— Ладно, — сказал я. — Мы не должны спорить. Роби, помнишь, я рассказывал тебе о Бэтмене?
— А ну тебя! — махнул рукой Боб, усаживаясь обратно.
— Почему людям нужен Бэтмен, Роби? Почему все так любят его?
Боб насупился и не отвечал.
— Извини! — сказал я.
— Ты тоже извини…
— Может быть, потому что Бэтмен один? — предположил я. Злость улетучилась, и мне снова захотелось его обнять. — Может быть, людям проще верить в Бэтмена, чем в Того, кто умер на кресте? Может потому, что герой постоянно рядом? Он не требует молитв, он приходит по первому зову.
Я протянул к ребятам свое тепло; Гера, несмотря на боль, сразу откликнулся, я немедленно ощутил себя выше, разум мой стал глубже, а чувства полнее, как будто мы опять летали вместе.
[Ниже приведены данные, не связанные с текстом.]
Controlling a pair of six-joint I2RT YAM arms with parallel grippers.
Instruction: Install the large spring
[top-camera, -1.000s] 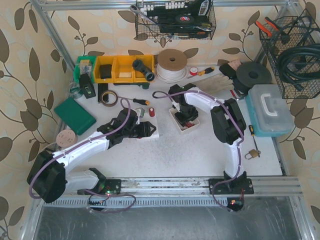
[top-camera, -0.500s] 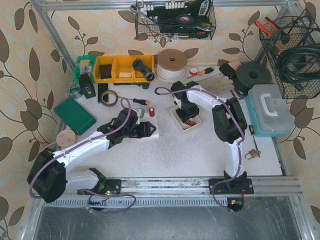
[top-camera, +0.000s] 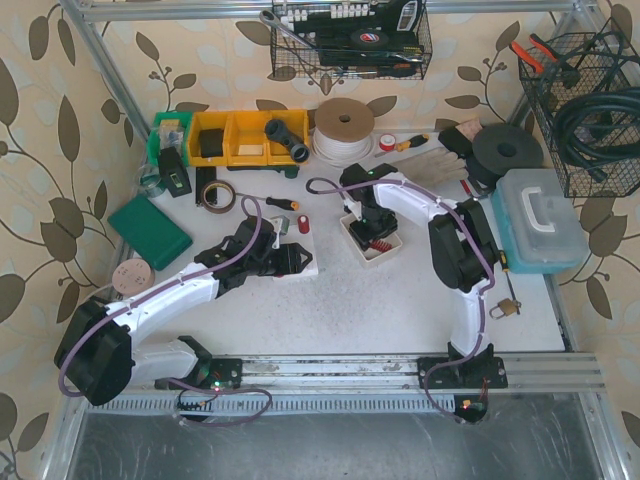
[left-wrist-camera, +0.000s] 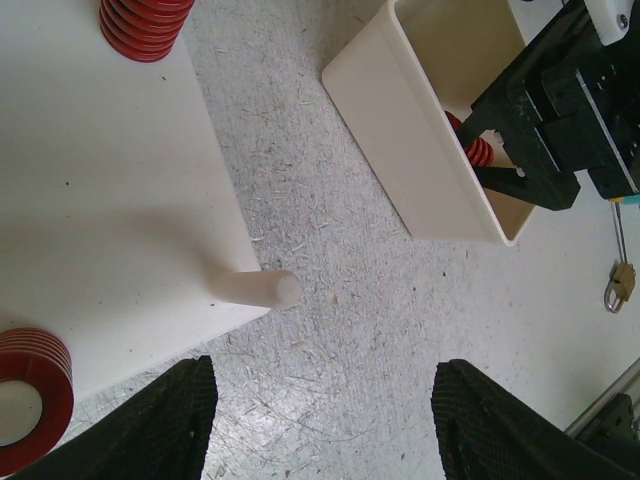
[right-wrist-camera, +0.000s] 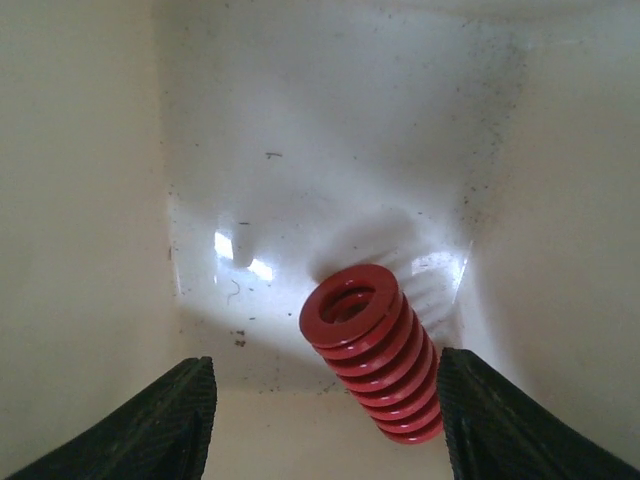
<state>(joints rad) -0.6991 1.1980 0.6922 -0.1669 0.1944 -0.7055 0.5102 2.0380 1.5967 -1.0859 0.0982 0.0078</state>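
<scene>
"Right wrist view first: what do we have closest to us?"

"Our right pincer, its jaws spread wide and holding nothing. Between them the red spring lies tilted on the floor of the white bin. Its lower end is just beside one finger; we cannot tell whether they touch."

"And on the left wrist?"

"Our left pincer is also apart and empty, hovering over bare table. Just past it a white peg rises near the corner of the white block, and a second red spring stands at the block's far edge. Beyond that we see the bin, the right pincer dipped inside it."

"From above?"

"We see both arms reaching to mid-table, with block and bin near each other but apart."
</scene>
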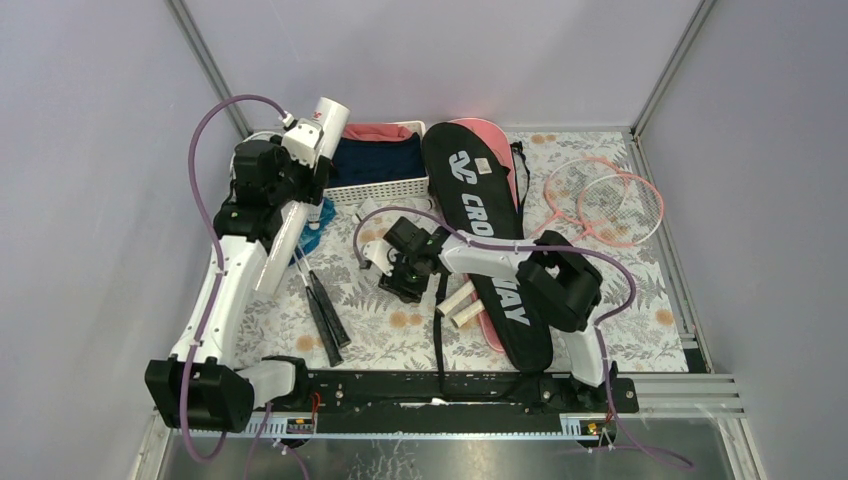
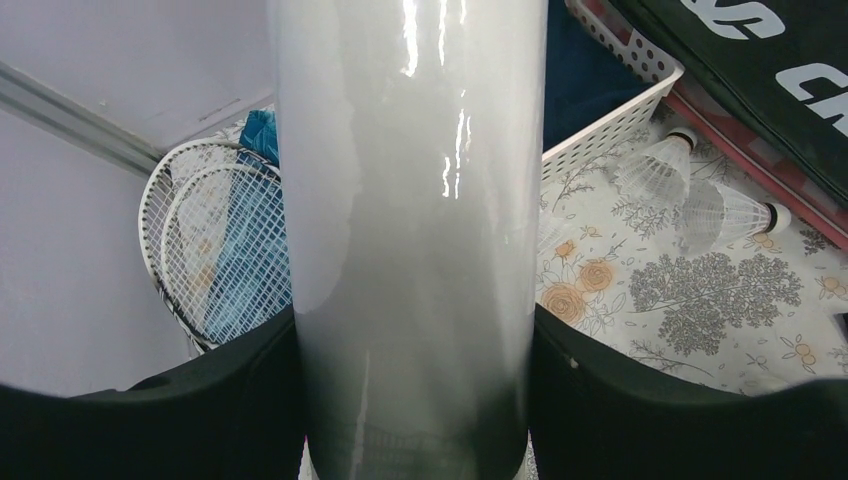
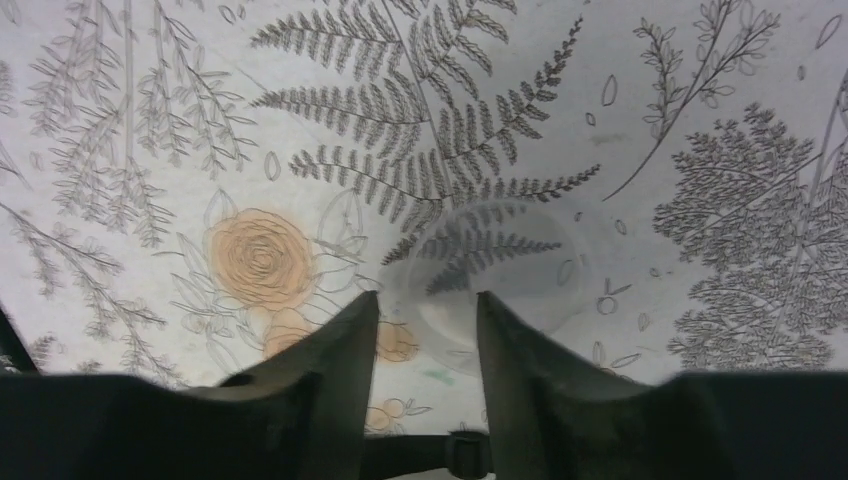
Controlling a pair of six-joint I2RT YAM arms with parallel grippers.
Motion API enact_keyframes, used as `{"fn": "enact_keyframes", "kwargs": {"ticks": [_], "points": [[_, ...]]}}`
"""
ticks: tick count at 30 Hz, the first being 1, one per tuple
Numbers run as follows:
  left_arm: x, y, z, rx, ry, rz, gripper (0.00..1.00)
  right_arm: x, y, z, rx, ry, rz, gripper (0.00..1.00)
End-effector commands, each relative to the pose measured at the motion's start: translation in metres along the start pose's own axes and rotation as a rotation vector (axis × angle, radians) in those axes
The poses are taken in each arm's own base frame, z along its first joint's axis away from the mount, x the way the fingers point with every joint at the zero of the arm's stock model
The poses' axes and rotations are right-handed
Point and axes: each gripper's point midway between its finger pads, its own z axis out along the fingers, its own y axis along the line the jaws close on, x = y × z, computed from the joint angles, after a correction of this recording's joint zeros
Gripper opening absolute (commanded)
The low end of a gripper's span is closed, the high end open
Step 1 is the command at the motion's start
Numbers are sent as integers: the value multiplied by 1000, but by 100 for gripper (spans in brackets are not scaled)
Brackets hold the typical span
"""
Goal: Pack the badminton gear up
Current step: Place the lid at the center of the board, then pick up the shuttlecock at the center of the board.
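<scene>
Left tool (image 2: 412, 385) grips tube (image 2: 410, 180); basket (image 2: 610, 115), shuttlecocks (image 2: 655, 172) beside.

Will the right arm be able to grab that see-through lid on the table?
Probably yes. The right gripper is right at the clear lid, with its jaws open, and nothing lies on the lid or between them.

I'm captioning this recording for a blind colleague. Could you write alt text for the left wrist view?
A white shuttlecock tube fills the middle, clamped between the black fingers of the left gripper. Behind it on the left lie white racket heads; on the right, two shuttlecocks lie on the floral tablecloth beside a white slatted basket.
</scene>
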Motion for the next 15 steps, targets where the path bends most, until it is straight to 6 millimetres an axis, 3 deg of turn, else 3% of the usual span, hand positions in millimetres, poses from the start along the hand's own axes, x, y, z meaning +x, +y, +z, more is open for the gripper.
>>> {"fn": "enact_keyframes", "kwargs": {"ticks": [1,4,8,15], "points": [[-16,-1,-11,15,-48,9,44,-25,-12,-16,47,-24,-28,64],[-15,-3,-14,25,-51,19,45,-42,-20,-39,102,-69,-92,77],[-15,-5,-17,29,-57,10,46,-52,-38,-64,174,-85,-209,78],[-18,-4,-19,36,-69,-28,48,-46,-81,-85,177,-5,-331,78]]}}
Боб помедлил (он всё еще немного дулся), но потом робко присоединился к нам.
— В том-то и фишка, что Бэтмен один. А еще он всегда знает, как правильно поступить, — примирительно отозвался Кон. — Но к понедельнику-то вокруг будут сплошные бэтмены… Вон идет очередной!
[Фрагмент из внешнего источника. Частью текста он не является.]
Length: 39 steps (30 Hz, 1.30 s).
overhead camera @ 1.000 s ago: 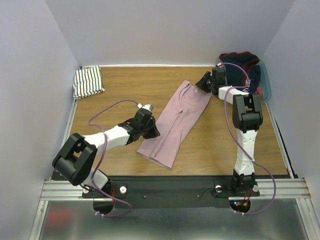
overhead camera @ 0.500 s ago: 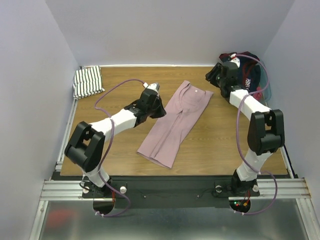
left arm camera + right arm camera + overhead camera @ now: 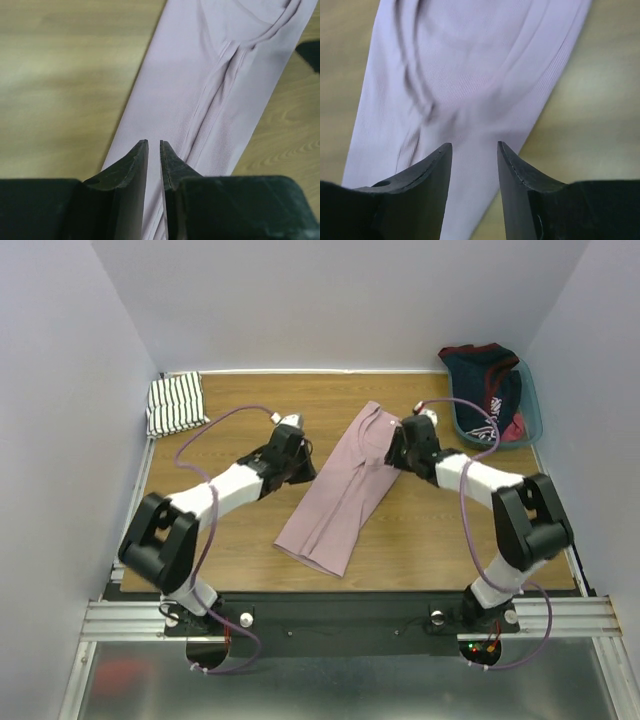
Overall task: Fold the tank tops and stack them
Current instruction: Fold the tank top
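Hovering over pink top [image 3: 345, 490]: left hand [image 3: 154, 144] barely parted, right hand [image 3: 474, 145] half-open, both empty.

I'm looking down on a wood-grain table [image 3: 250, 540] boxed in by plain pale lavender walls: a back wall [image 3: 340, 300], a left wall [image 3: 60, 440] and a right wall [image 3: 600, 390]. An aluminium rail [image 3: 130, 618] runs along its near edge. The light falls soft and even.
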### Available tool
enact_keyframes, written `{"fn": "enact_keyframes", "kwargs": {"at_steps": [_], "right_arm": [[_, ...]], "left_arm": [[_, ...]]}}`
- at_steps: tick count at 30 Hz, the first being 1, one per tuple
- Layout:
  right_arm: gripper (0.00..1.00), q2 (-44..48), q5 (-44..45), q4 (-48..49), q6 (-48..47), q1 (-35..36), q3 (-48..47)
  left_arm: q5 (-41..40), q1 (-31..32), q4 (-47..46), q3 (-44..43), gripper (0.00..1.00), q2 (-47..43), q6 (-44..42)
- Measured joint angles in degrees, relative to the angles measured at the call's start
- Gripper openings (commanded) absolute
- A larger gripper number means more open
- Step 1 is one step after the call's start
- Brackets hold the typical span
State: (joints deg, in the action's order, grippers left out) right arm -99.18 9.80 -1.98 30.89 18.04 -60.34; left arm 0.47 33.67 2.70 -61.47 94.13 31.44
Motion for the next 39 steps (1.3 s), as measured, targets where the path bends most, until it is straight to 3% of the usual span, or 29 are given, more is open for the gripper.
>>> {"fn": "enact_keyframes", "kwargs": {"at_steps": [3,4,8,12,13,14,18,29,39], "right_arm": [[0.45,7.78,1.44,-1.57,0.72,6.54,6.43],[0.45,16.13,2.21,-2.69,1.64,12.98,10.86],[0.45,24.48,7.34,-4.48,4.22,25.53,14.78],[0.46,26.38,10.12,-8.04,6.29,41.68,16.37],[0.47,26.36,10.78,-9.20,6.78,45.31,16.70],[0.48,26.36,11.43,-10.01,7.06,47.32,16.94],[0.52,25.05,14.10,-13.55,7.48,54.07,16.90],[0.61,13.31,16.35,-18.47,0.44,64.22,10.47],[0.61,10.99,16.81,-20.41,-5.31,65.31,8.31]], "left_arm": [[-1.55,0.00,0.13,8.68,0.27,-9.66,3.21],[-2.91,-0.02,0.59,16.28,0.27,-18.95,6.64],[-4.42,-0.02,-0.85,28.30,0.30,-31.36,14.82],[-7.06,-0.02,6.62,37.90,0.36,-44.46,25.09],[-7.98,0.00,8.44,38.93,0.42,-46.56,27.50],[-8.59,0.00,9.88,39.54,0.56,-48.04,29.35],[-10.88,0.00,14.93,40.89,0.56,-55.10,36.70],[-11.56,0.00,17.66,42.38,0.52,-52.89,44.72],[-11.17,0.00,17.68,42.36,0.52,-47.34,45.31]]}}
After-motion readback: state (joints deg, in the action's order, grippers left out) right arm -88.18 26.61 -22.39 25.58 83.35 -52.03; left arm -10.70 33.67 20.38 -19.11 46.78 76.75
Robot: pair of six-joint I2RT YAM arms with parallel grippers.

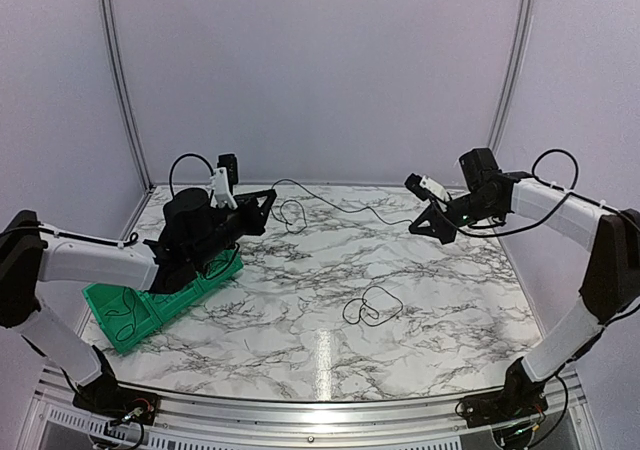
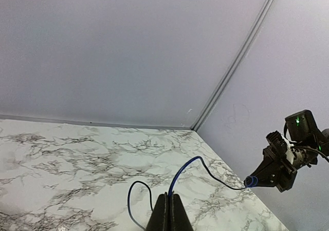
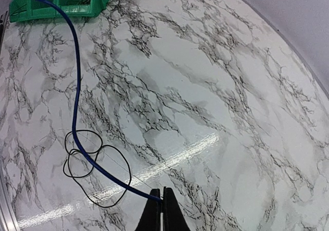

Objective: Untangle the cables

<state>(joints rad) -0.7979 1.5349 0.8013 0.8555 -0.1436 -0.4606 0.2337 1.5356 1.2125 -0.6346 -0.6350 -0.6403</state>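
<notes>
Left fingers (image 2: pixel 168 205) and right fingers (image 3: pixel 162 200) are each pressed together, pinching opposite ends of a thin blue flexible cable (image 3: pixel 77 102) strung between them above the white marble tabletop (image 1: pixel 450 350). Black wire loops (image 1: pixel 372 308) lie below the right fingers. Step judged: separation. Next: lay the blue cable down clear of the loops.

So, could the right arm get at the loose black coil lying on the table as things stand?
Likely yes, after letting go. Nothing stands between the right gripper and the black coil, but that gripper is shut on the blue cable strung to the left gripper.
</notes>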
Из круга ковылял разбитной низкорослый индеец в выцветшей, драной мотоциклетной куртке. Две цепи фальшивого золота обматывали загорелую шею, ухо украшала серьга. Мы его еще не видели, но знали, что он придет. Сейчас мы могли предсказать чье-то появление максимум минуты за полторы, но, вероятно, потренировавшись, можно добиться и большего. По крайней мере подойти к костру незамеченным никто бы уже не сумел.
— Я его запомнил, — сказал Кон. — Один из тех байкеров, что остановились возле озера, милях в пятнадцати отсюда.
— Позовем его?
— Он спит на ходу, не стоит…
— Я ему не завидую! — Роберт провожал взглядом нескладную, качающуюся фигуру. — Вот он вернется к своим корешам, и что? Проповедовать начнет? Они его цепью по балде мигом отрезвят!
Мы еще раз посмеялись. Я припомнил совсем недавнее прошлое и убедился, что раньше, до посещения круга, смеялся намного больше. И опять я не смог ответить, нравится мне это открытие, или оно меня пугает. Я отодвинул Инкины кроссовки подальше от огня. Она приходила ненадолго четыре раза, когда не было наплыва рецепторов, и брала нас по очереди с собой. После каждого такого посещения я чувствовал себя всё сильнее. У меня окрепли мышцы, пропали мозоли на ногах, даже кожа на лице разгладилась. Жаль, нет зеркала, наверняка я выгляжу моложе, чем раньше. Я меньше улыбаюсь. Всё реже я вспоминаю о бывшей своей работе, она перестает интересовать меня в той степени, в которой интересовала еще неделю назад. Это удивительно, но в голову приходят задачи совершенно иного масштаба. По сути, проект, который вел Пендельсон, больше напоминал слепое барахтанье и потерял актуальность. Последний раз, когда мы, закрыв глаза, сидели с Инной друг напротив друга, я внезапно решил для себя одну важную задачу. Точнее, я ее не решал, просто она тоже показалась мне лишней и надуманной. Пендельсон мне все уши прожужжал своими набившими оскомину нравоучениями о роли наших опытов для благодарного человечества. Теперь эти идеалистические порывы казались мне пустым набором звуков, вроде воркования птичек, прирученных Бобом. Мир следовало упорядочить, вот и всё. Кстати сказать, конфликтов с полицией почти не наблюдалось. Если вчера еще скандалили, то нынче стояла полная тишина. Весело и в то же время жутковато было смотреть, как ребята в форме спешно организовывали оцепление. Сплошную ограду не поставить, кругом ряды живой колючки и болото.